It was August 2016. I was eating with a few fellow staffers from my church at a Mexican restaurant in Blacksburg. We usually laugh constantly together at inane and even insane comments. This particular lunch made me realize that I should take notes of comments made for blog purposes. They will either produce a chuckle, or you can do the SMH thing and go on your way.

I’ll cover two comments in this entry:

“It used to be ‘I bike to work,’ and I felt sorry for you, but now people say ‘I bike to work’ pretentiously.”

I can’t remember if Alex or Aaron contributed this jewel. The conversation had hovered for a few moments on physical fitness and the current fads related to losing weight and/or working out. I think we’d been rather snarky about CrossFit during the conversation – mainly because there’s a club right next to the church office. About the time we are leaving for our generally unhealthy lunches, there’s a parade of runners that we have to wait to pass us as we exit our parking lot.

While we are daydreaming of enchiladas, chips and salsa on the brain, these folks are literally cheering for one another as they run by us while carrying large rubber balls up the street and back.

I get it. I do. Staying fit is easier with community. Perhaps people have always been pretentious about current fitness fads?

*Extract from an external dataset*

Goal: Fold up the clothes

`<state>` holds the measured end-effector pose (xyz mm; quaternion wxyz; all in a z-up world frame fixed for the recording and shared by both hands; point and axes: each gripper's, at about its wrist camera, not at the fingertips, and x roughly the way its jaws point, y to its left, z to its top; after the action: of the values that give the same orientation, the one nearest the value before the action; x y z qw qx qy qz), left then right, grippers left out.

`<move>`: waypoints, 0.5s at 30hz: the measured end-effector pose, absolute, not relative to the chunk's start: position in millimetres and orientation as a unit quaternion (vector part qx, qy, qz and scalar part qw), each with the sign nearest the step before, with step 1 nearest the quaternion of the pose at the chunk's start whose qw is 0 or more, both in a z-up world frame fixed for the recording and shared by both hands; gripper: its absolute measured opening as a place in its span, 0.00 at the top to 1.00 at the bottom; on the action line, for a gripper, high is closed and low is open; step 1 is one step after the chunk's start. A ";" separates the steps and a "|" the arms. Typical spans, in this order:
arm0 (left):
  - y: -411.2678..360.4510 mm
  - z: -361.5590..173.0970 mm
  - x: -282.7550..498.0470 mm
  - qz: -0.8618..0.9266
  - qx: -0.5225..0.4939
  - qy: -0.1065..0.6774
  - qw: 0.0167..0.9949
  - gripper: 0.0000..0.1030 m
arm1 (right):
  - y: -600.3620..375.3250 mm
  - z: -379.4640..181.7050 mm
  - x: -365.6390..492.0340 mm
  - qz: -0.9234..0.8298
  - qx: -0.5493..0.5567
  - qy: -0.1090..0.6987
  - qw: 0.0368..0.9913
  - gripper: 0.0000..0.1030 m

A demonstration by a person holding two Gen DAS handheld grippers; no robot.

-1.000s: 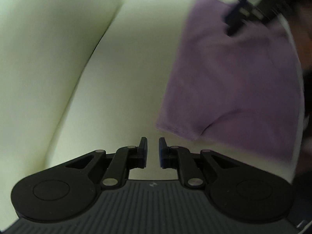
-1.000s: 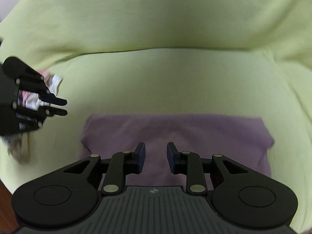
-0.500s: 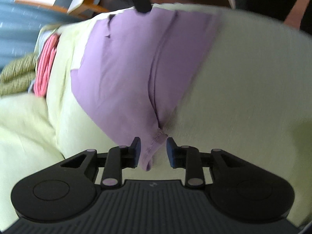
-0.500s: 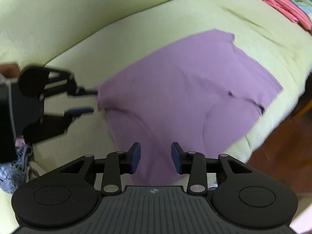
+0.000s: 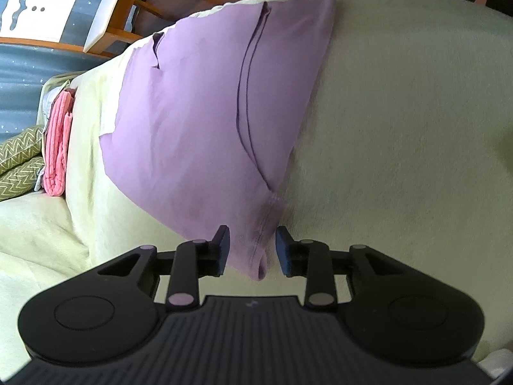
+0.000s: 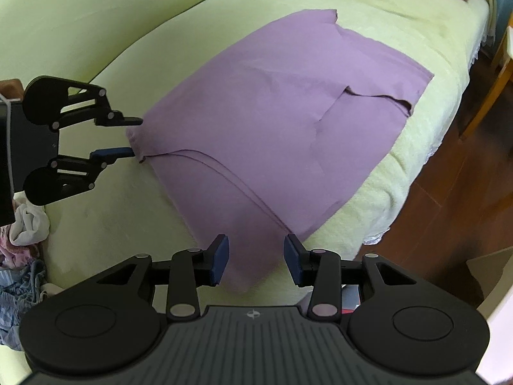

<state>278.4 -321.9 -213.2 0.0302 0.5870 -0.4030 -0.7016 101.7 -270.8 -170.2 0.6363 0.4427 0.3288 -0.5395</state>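
1. We see no box, basket or bin in either view; the nearest thing to a holder is the sofa (image 6: pixel 105 199) under its pale green cover, and everything lies on it.
2. On the seat: the purple garment (image 6: pixel 282 122), spread flat, taking up most of the cushion and reaching the front edge.
3. At the far end of the seat, well apart from the purple garment: a folded pink cloth (image 5: pixel 57 147) next to a green zigzag-pattern cushion (image 5: pixel 19 163).
4. At the other end, behind the left gripper (image 6: pixel 136 136) in the right wrist view: a loose pile of clothes (image 6: pixel 22 250), white, pink and blue-striped bits mixed.
5. Garment's long axis runs along the seat, end to end. The near short edge sits btwn our two grippers; the far short edge points twd the pink cloth.
6. A fold line/seam runs from the left-gripper corner diagonally twd the right gripper (image 6: pixel 256 260). A small flap is turned over near the far front corner.
7. Left gripper: jaws apart, a hemmed corner of the garment btwn them, pads not pressing on it.
8. Right gripper: jaws apart w/ the other near corner btwn the fingers, gaps visible both sides.
9. Beyond the sofa front: wood floor (image 6: pixel 449 192) and a wooden chair (image 5: pixel 128 3).
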 end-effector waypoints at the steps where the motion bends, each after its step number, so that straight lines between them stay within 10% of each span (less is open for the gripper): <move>1: -323.0 -212.5 278.2 -0.704 0.585 -0.401 0.029 0.76 | -271.7 -170.8 104.0 -0.539 0.444 0.327 0.637 0.60; 5: -327.9 -203.3 278.5 -0.725 0.576 -0.376 0.029 0.97 | -275.5 -172.7 112.1 -0.534 0.444 0.326 0.641 0.60; 15: -342.4 -202.4 279.7 -0.750 0.548 -0.363 0.071 0.97 | -322.2 -173.1 140.6 -0.489 0.362 0.279 0.743 0.60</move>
<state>279.7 -342.3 -202.4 0.0709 0.5480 -0.3635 -0.7500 140.6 -322.2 -173.1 0.7431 0.3622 0.2790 -0.4887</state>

Maybe one caveman said to another, “It’s so sad you’re still using the boulder lift. I’ve discovered that you can lose weight and build muscle faster by waving mastodon bones above your head for 30 minutes a day.”

By the way, about the only heavy lifting we did at lunch that day was elevating a forkful of burrito to our mouths.

Next up:

“I really thought quicksand is going to be a problem in real life.”

This was most definitely another Aaronic observation. The conversation drifted to daily annoyances, when the quicksand comment sank in. (see what I did there?) He followed it up by blaming The Princess Bride movie for this fear.

One takeaway:

Irrational fears can stump anyone. It’s reassuring to learn that “do not fear” is one of the Bible’s most often-repeated commands. Keith Krell has a wonderful entry called Fear Factor in which he says:

According to our nation’s Bureau of Standards, a dense fog covering seven city blocks, to a depth of a hundred feet, contains less than one glass of water. All of that fog, if it could be condensed into water, wouldn’t quite fill a drinking glass. Compare this to the things we often worry about. Like fog our worries can thoroughly block our vision of the light of God’s promises, but the fact is they have little substance to them. When you feel fearful, remind yourself that by tomorrow this fear may not seem as pressing. Most of the things that we fret about are relatively insignificant.


Enjoying this lunch convo series? Have no fear. I’ve had lunch multiple times since August and have a lot more comments to share. In the meantime, I think the “Pulling Yourself Out of Quicksand” arm workout may be something you want to try instead of biking to work.